* _Task description_: Your result should be every line of the records below that contains the word "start".

* _Task data_:
* * * * * * * * *
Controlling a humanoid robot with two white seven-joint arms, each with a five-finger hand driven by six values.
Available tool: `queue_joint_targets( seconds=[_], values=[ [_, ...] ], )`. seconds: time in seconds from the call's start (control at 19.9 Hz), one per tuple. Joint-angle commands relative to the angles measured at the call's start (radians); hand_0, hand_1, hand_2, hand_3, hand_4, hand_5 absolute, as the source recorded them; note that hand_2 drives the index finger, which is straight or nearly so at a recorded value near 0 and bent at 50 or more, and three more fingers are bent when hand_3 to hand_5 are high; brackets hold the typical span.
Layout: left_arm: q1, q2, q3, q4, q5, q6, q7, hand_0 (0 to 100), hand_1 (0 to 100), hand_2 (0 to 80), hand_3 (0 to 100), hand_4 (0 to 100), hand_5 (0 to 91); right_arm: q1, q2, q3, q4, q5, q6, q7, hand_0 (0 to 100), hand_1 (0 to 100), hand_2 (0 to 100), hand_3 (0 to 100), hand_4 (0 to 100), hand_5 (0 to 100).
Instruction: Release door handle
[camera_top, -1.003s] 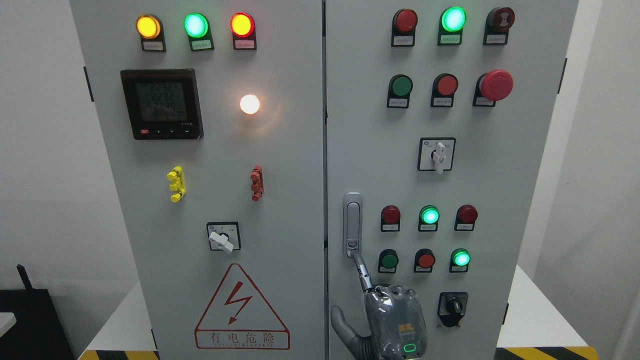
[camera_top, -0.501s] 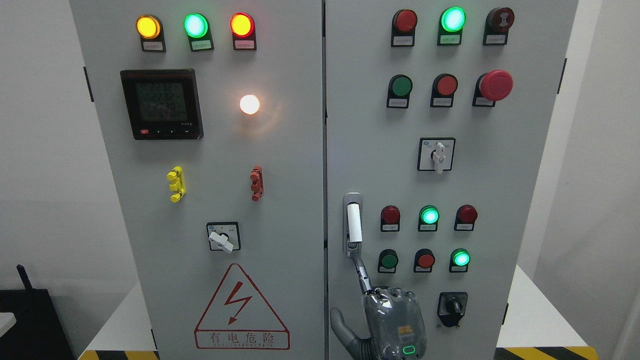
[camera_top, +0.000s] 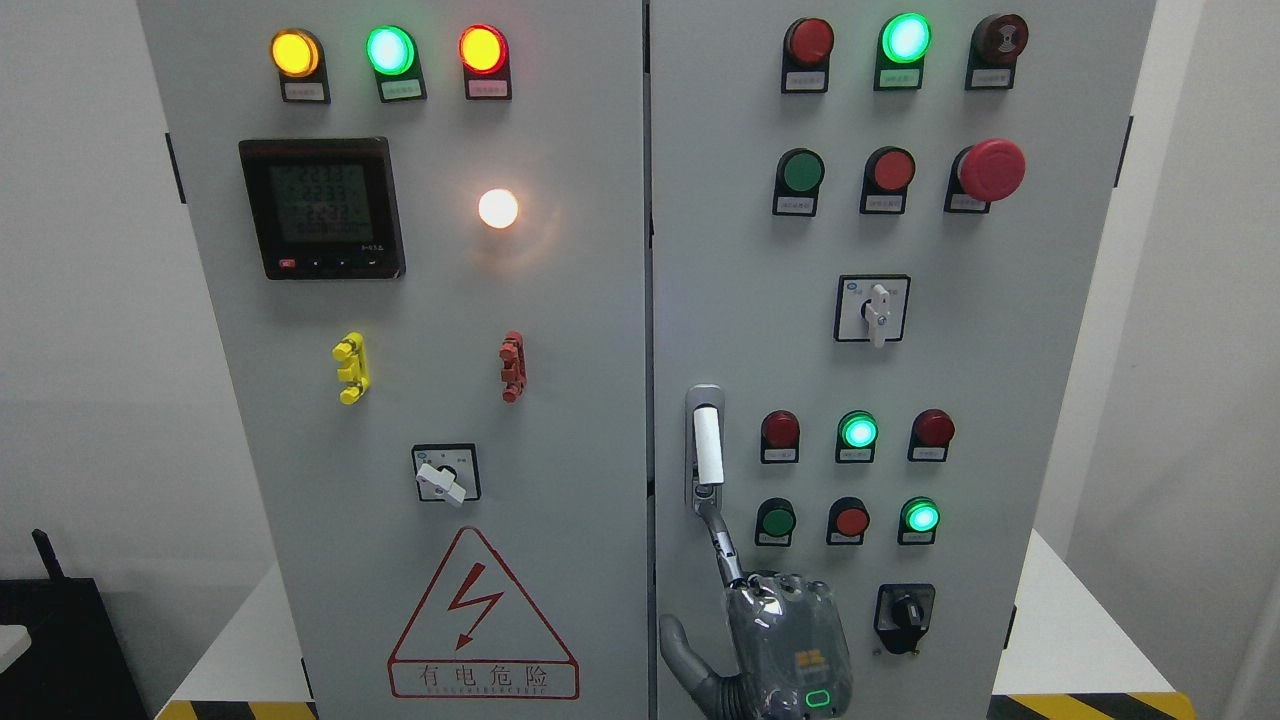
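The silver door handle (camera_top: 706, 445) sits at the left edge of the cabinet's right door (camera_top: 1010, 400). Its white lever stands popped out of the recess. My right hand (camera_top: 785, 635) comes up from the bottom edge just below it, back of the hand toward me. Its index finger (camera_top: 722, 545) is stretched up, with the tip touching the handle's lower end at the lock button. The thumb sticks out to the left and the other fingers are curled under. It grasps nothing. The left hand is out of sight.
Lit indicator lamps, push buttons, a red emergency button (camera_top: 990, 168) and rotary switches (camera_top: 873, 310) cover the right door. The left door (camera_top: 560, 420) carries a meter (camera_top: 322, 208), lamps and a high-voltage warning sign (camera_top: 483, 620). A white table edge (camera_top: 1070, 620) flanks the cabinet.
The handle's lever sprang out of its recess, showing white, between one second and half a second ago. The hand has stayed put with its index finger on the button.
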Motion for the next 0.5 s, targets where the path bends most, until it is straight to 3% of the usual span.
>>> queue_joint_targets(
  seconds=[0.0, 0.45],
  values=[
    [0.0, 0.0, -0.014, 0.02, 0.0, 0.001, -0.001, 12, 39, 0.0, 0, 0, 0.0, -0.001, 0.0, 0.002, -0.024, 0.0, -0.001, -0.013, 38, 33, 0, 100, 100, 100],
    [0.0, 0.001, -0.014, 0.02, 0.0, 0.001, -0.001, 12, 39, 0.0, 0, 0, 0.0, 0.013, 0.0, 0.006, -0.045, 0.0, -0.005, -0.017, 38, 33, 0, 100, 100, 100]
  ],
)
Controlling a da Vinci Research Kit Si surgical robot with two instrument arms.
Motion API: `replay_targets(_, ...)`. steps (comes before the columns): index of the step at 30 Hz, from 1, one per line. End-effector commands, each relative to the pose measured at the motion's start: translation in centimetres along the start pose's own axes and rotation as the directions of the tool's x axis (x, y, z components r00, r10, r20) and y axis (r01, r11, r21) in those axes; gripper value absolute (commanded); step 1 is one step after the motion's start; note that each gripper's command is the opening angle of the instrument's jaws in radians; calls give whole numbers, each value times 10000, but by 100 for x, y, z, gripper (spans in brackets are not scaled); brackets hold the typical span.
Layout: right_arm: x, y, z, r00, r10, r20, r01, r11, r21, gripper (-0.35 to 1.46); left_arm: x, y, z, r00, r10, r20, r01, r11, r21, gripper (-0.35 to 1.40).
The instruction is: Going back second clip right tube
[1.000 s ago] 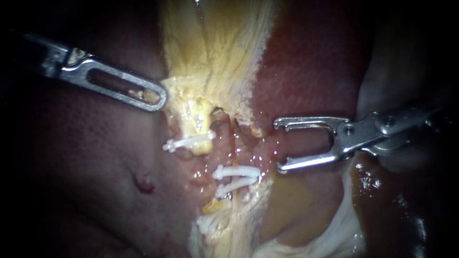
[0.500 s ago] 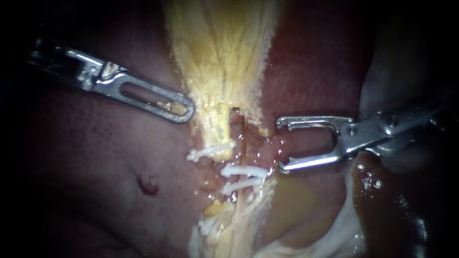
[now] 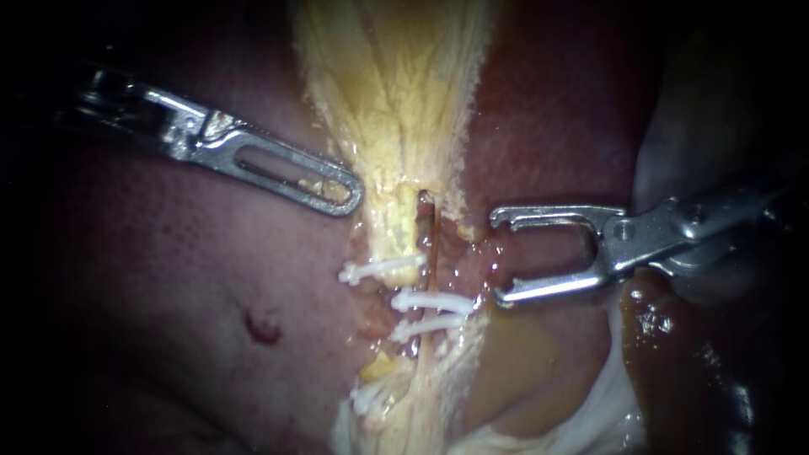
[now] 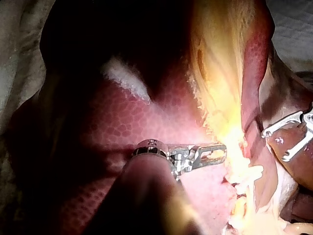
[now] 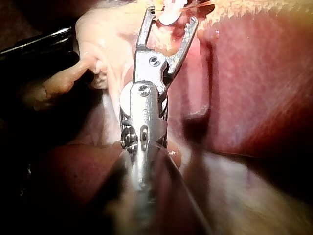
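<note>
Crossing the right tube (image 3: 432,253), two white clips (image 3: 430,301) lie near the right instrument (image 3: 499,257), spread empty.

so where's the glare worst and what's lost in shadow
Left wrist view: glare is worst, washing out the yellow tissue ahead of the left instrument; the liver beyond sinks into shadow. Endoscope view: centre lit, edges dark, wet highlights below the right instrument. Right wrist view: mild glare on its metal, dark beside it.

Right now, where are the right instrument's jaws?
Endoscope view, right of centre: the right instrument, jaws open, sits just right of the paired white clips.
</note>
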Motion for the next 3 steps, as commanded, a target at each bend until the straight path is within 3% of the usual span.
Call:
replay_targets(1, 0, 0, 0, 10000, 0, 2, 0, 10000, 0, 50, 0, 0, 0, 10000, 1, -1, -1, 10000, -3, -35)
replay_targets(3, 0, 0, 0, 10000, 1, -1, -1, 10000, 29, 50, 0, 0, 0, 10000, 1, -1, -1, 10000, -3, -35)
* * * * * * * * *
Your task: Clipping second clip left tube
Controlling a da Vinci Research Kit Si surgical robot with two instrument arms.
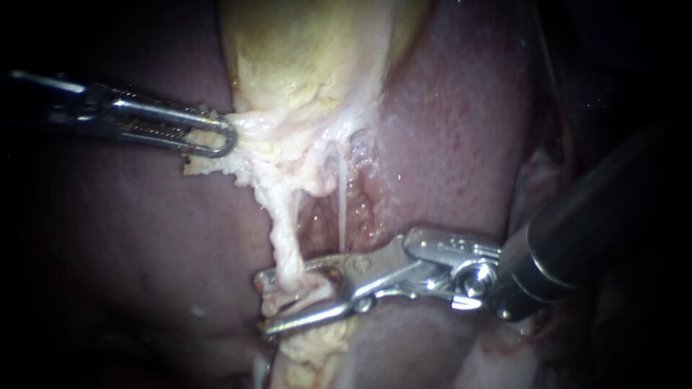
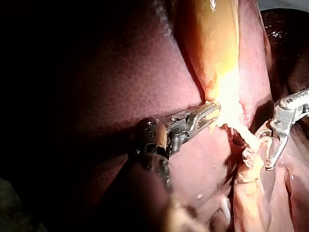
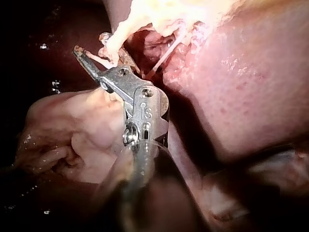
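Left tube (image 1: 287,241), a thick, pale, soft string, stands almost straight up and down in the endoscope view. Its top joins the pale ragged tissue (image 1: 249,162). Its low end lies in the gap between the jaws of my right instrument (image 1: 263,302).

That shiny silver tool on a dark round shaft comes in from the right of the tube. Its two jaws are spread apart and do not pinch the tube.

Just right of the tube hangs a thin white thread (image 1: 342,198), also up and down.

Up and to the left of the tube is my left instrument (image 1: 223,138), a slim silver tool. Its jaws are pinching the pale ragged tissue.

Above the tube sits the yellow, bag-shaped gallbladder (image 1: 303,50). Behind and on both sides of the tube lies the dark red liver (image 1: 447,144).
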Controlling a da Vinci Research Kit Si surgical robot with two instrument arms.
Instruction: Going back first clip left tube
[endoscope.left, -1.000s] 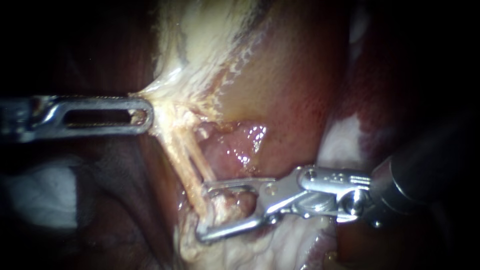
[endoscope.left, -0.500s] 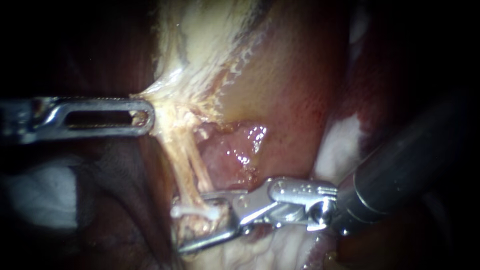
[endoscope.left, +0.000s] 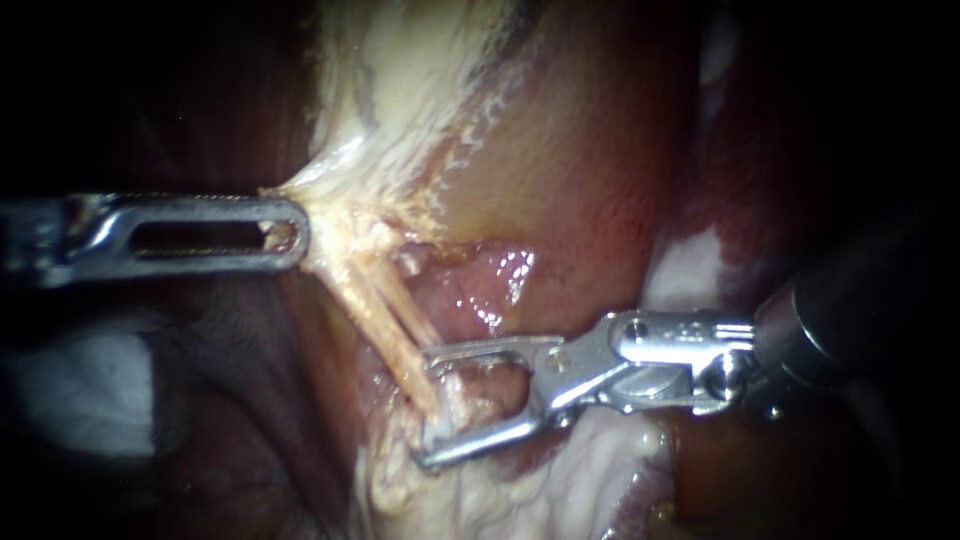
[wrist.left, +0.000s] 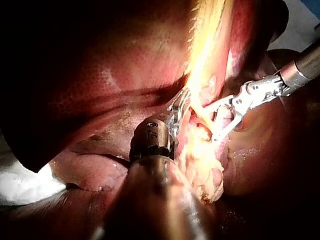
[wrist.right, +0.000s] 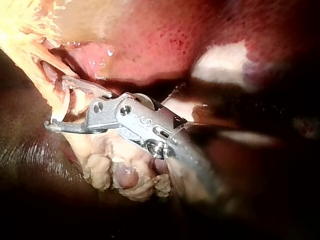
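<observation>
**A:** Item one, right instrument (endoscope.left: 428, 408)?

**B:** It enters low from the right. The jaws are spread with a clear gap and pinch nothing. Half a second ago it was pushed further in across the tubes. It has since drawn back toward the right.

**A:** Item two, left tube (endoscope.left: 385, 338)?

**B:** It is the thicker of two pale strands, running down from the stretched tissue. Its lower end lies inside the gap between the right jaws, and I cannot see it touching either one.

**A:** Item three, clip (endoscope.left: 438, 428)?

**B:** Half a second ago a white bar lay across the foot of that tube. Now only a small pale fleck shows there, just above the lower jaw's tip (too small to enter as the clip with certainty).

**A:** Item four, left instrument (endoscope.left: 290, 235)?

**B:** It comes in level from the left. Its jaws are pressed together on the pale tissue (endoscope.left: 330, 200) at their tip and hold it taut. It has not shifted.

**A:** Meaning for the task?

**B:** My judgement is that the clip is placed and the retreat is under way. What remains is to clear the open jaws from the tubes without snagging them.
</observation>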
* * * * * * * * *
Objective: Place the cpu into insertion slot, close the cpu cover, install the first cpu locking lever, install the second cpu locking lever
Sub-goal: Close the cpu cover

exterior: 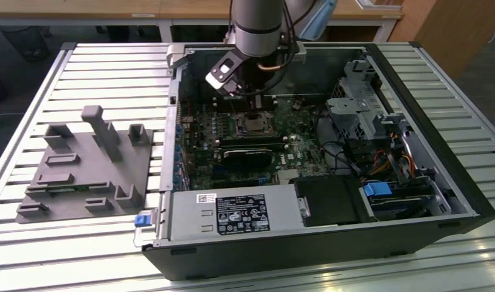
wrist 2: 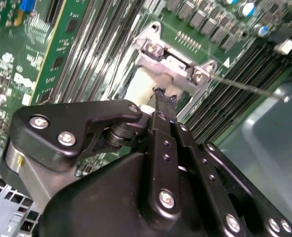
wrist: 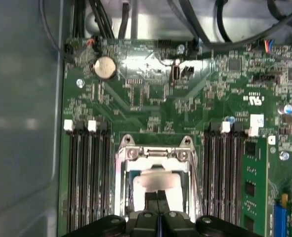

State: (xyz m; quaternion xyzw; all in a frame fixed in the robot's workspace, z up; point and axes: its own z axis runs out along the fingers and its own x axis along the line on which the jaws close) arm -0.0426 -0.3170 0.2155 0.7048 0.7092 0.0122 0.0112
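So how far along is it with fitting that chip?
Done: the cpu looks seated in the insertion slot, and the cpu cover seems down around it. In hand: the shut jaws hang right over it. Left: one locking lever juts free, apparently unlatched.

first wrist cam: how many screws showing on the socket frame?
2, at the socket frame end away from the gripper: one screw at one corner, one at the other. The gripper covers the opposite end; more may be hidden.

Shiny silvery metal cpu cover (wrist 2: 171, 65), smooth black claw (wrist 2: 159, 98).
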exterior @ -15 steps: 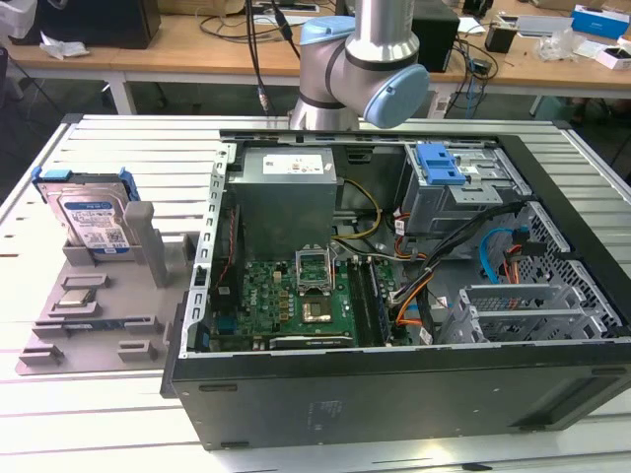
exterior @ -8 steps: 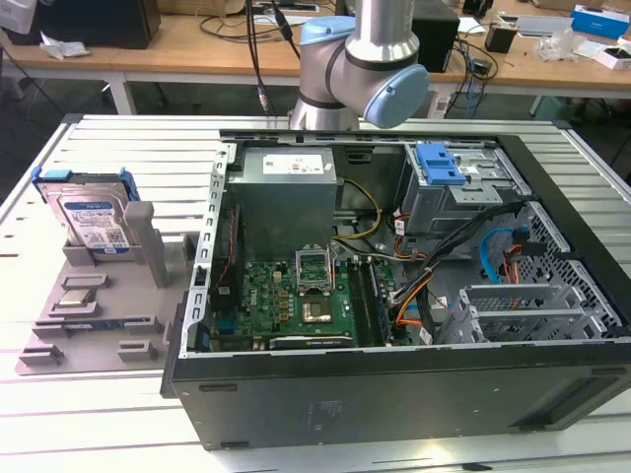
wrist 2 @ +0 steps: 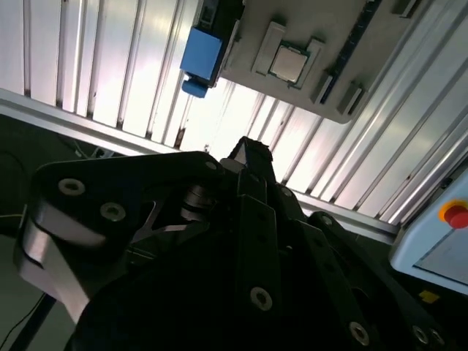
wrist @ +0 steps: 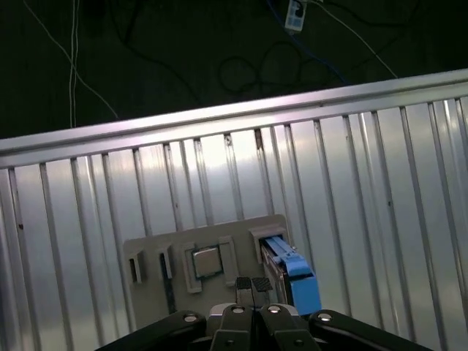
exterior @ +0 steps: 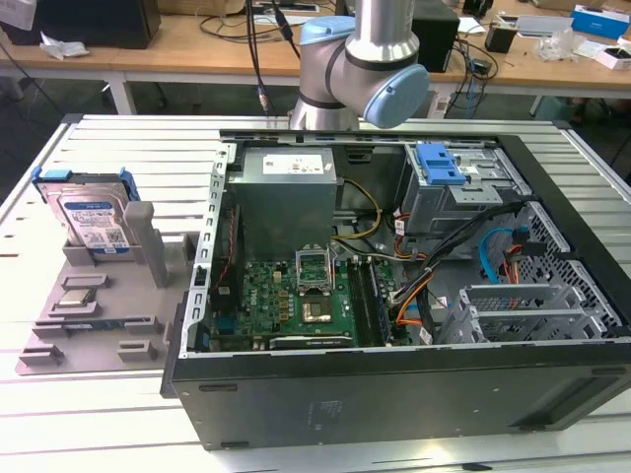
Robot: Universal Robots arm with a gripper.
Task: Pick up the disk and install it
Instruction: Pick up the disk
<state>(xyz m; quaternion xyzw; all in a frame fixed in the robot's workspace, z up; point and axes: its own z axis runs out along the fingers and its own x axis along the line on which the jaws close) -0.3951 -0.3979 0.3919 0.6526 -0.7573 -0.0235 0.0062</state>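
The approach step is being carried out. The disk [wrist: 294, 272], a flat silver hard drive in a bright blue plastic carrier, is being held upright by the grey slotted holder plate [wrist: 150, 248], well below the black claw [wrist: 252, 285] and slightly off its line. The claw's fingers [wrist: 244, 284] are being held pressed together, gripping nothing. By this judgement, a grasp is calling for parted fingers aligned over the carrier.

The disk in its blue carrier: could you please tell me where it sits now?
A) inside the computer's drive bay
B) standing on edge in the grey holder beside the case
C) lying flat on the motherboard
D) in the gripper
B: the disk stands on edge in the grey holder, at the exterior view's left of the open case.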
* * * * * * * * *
* _Solution to this problem_:
Available tool: `queue_joint_targets( seconds=[_], values=[ [_, ...] ], )`. seconds: time in seconds from the call's start (control at 19.9 Hz), one per tuple. Joint-angle commands relative to the angles measured at the call's start (radians); hand_0, hand_1, hand_2, hand_3, hand_4, hand_5 absolute, as the source recorded them; note that hand_2 drives the index finger, which is straight or nearly so at a recorded value near 0 and bent at 50 or more, and three more fingers are bent when hand_3 to hand_5 are high; brackets hold the typical span.
Motion API: `replay_targets(_, ...)`. steps (comes before the columns): index of the step at 30 Hz, from 1, one per line. End-effector commands, each relative to the pose measured at the motion's start: translation in centimetres along the start pose's own axes and rotation as the directions of the tool's x axis (x, y, z components r00, r10, r20) and y axis (r01, r11, r21) in those axes; gripper value absolute (commanded); step 1 is one step after the motion's start; note that each gripper's command is the opening angle of the instrument's jaws in radians; calls give whole numbers, each value times 10000, but by 100 for x, y, z, gripper (spans in brackets are not scaled); brackets hold the typical span.

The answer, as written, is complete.